Congruence: conditions for congruent triangles

​​In a nutshell

Congruent shapes are shapes that are exactly the same apart from rotational/mirror differences. There are four main conditions for two triangles to be congruent.

Congruency

Two shapes are congruent if they have the same side lengths and the same angles. It doesn't matter if the shapes are rotated slightly differently or if they're mirrored.

Congruency conditions

There are four ways to prove that two triangles are congruent.

name	description	example
SSS	All three sides of the triangle are the same
SAS	Two sides and the angle between them are the same
AS	Two angles and a corresponding side are the same
RHS	Both triangles have a right-angle, the same hypotenuse and other common side

Example 1

Are the two triangles shown congruent to one another?

At first glance, the two triangles look to be congruent due to the ASA rule - both triangles have angles of $$40^\circ$$ and $$80^\circ$$ and they both have a side of $$2.2cm$$.

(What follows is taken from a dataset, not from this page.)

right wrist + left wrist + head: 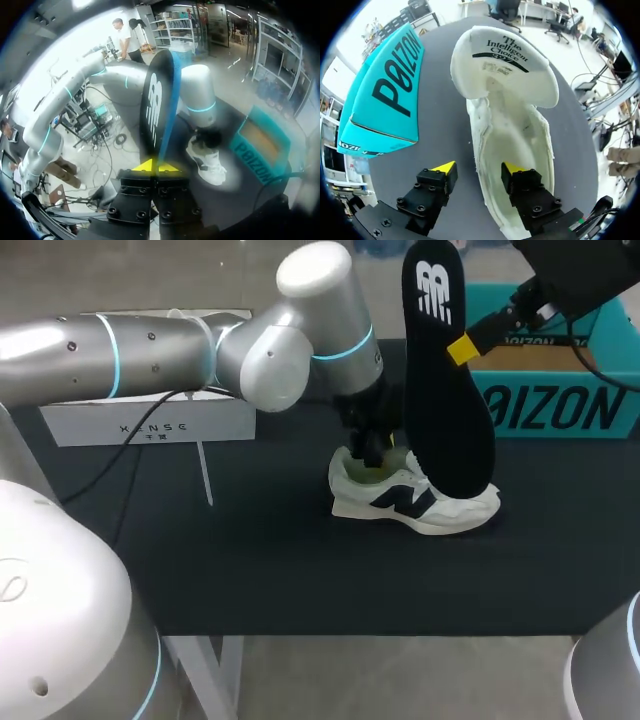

However, upon closer inspection, this is not a case of ASA. This is because the two sides aren't corresponding.

The triangle to the left has a side length of $$2.2cm$$ that is between the two angles of $$40^\circ$$ and $$80^\circ$$.

The triangle to the right has a side length of $$2.2cm$$ that is not between the two angles of $$40^\circ$$ and $$80^\circ$$, so it's not the corresponding sides that are equal.

The triangles are NOT congruent.